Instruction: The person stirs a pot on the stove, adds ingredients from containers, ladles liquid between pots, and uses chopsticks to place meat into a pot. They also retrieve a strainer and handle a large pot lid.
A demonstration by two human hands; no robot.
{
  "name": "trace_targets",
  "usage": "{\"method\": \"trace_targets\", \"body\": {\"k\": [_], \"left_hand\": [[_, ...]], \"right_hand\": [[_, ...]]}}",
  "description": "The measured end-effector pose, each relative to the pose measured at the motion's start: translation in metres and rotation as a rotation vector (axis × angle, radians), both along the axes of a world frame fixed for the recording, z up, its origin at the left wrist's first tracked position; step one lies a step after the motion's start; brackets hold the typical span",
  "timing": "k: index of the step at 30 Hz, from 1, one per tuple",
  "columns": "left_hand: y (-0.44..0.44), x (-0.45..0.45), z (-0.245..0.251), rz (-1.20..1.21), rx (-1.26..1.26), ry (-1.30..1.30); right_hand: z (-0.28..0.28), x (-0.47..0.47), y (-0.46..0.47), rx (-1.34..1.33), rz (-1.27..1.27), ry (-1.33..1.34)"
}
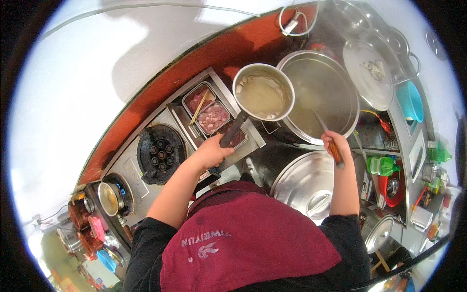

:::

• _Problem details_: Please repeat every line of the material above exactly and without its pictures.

• _Expected answer_:
Instruction: The person stirs a pot on the stove, adds ingredients from containers, ladles liquid between pots, and uses chopsticks to place meat into a pot. They also retrieve a strainer and handle a large pot lid.
A demonstration by two human hands; no robot.
{
  "name": "trace_targets",
  "usage": "{\"method\": \"trace_targets\", \"body\": {\"k\": [_], \"left_hand\": [[_, ...]], \"right_hand\": [[_, ...]]}}",
  "description": "The measured end-effector pose, each relative to the pose measured at the motion's start: translation in metres and rotation as a rotation vector (axis × angle, radians), both along the axes of a world frame fixed for the recording, z up, its origin at the left wrist's first tracked position; step one lies a step after the motion's start; brackets hold the typical span",
  "timing": "k: index of the step at 30 Hz, from 1, one per tuple",
  "columns": "left_hand: y (-0.44..0.44), x (-0.45..0.45), z (-0.245..0.251), rz (-1.20..1.21), rx (-1.26..1.26), ry (-1.30..1.30); right_hand: z (-0.28..0.28), x (-0.47..0.47), y (-0.46..0.47), rx (-1.34..1.33), rz (-1.27..1.27), ry (-1.33..1.34)"
}

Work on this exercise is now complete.